When cancer cells get squeezed: discovering how physical forces shape metastasis
Published in Bioengineering & Biotechnology, Cancer, and Biomedical Research
Why we cared about this question
Most people know that cancer is dangerous because it spreads. What is less widely appreciated is how difficult that journey is for cancer cells. Once in the bloodstream, tumor cells are swept along at high speed, attacked by the immune system, and starved of nutrients. Most don’t survive.
And yet, a small fraction does; these rare survivors travel to new organs and seed metastases, which are responsible for nearly 90% of cancer deaths.
One mystery has puzzled researchers for decades: why do so few cells succeed, and what makes them different from the rest?
Looking at the problem differently
As engineers and biologists working together, we wondered if the answer might not just lie in genetics or biochemistry, but in something simpler: the physical experience of traveling through the body.
To reach distant tissues, circulating tumor cells must pass through capillaries , the body’s tiniest blood vessels, often narrower than the cell itself. Imagine trying to squeeze a balloon through a drinking straw: it bends, stretches, and sometimes bursts. We asked ourselves: what if this squeezing isn’t just a barrier, but a trigger for change?
A chip that mimics blood vessels
Studying this process inside the body is almost impossible. Cells are too small and too few to track in real time.
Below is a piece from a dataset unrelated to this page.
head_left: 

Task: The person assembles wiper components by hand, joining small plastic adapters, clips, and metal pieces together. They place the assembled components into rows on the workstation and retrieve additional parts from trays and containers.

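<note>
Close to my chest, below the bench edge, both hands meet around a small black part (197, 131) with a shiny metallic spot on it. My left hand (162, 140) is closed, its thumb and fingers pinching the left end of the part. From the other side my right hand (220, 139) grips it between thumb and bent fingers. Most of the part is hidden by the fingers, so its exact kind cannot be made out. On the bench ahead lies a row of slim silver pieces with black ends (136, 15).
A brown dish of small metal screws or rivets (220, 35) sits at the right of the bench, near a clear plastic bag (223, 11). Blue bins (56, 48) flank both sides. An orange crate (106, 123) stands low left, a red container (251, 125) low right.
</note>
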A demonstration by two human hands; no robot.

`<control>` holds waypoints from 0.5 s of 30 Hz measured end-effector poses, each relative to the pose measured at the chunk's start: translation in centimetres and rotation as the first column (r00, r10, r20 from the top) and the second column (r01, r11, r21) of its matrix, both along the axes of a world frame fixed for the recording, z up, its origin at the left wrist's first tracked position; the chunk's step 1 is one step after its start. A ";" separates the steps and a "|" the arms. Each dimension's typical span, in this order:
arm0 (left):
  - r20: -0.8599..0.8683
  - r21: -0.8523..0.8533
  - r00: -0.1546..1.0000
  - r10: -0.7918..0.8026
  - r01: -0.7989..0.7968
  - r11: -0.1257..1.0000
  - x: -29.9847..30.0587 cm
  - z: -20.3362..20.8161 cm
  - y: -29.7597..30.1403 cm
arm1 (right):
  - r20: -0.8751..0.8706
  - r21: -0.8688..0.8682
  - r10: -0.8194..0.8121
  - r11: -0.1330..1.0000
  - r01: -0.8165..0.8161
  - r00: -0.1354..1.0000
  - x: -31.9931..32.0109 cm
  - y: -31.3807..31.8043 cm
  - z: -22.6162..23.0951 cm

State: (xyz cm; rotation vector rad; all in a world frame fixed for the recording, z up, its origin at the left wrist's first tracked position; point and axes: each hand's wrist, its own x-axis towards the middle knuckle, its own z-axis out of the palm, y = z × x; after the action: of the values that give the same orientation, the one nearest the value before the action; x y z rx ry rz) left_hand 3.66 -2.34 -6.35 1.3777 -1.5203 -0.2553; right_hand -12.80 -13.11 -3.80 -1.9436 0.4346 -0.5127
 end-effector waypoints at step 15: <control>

So we turned to microfluidics, building a tiny chip with channels that gradually narrow down to the width of a human capillary.
With this model, we could actually watch cancer cells get squeezed under a microscope and then follow what happened to them afterwards.
The big surprise
We expected some cells would be damaged by the stress, and indeed many died. But what surprised us most was what happened to the survivors.
The cells that made it through the constrictions didn’t just carry on as before, they seemed reprogrammed. They switched states that help them survive hostile environments, interact with blood vessels, and seed new tumors. In other words, squeezing appeared to transform ordinary cancer cells into a more dangerous, stem cell–like state.
This was not a temporary effect. When we grew these “squeezed” cells in the lab, they formed bigger tumor-like spheres. When we tested them in animal models, they spread faster and seeded more metastases than control cells.
The hidden switch: a mechanosensor called PIEZO1
How do cells know they’ve been squeezed? The answer came from a fascinating protein called PIEZO1, a “mechanosensor.” It acts like a pressure valve, opening when the cell membrane is stretched and letting calcium ions rush inside.
That simple mechanical cue sets off a cascade of signals that reprograms the cell. We showed that blocking PIEZO1 stopped the transformation. Even more striking, artificially activating PIEZO1 with a drug pushed the cells into the same aggressive state — without any squeezing at all.
This revealed that PIEZO1 is a kind of master switch, translating the physical world of force and pressure into the biological language of cancer progression.
Why this matters
For decades, cancer research has focused on mutations and chemical signals. Our work adds a new piece to the puzzle: mechanical forces can also drive cancer evolution.
This changes how we think about metastasis. Capillaries aren’t just passive obstacles; they may actively “train” cancer cells to become better at colonizing new sites.
From a clinical perspective, this opens intriguing possibilities. If drugs could block PIEZO1, perhaps we could prevent circulating tumor cells from becoming more aggressive — cutting metastasis off at its earliest stages.
Looking forward
Our study answers one question but raises many more. Do other cancers respond the same way? Could PIEZO1 inhibitors really reduce metastatic spread in patients? And might physical forces in other organs, like compression in the brain or lungs, play a similar role?
We are only beginning to appreciate the role of mechanics in biology. Cancer cells, it turns out, are not just genetic or chemical entities; they are also physical objects, shaped by the forces around them.
Exploring this mechanical dimension may reveal vulnerabilities we’ve been missing and, we hope, new ways to stop metastasis before it takes hold.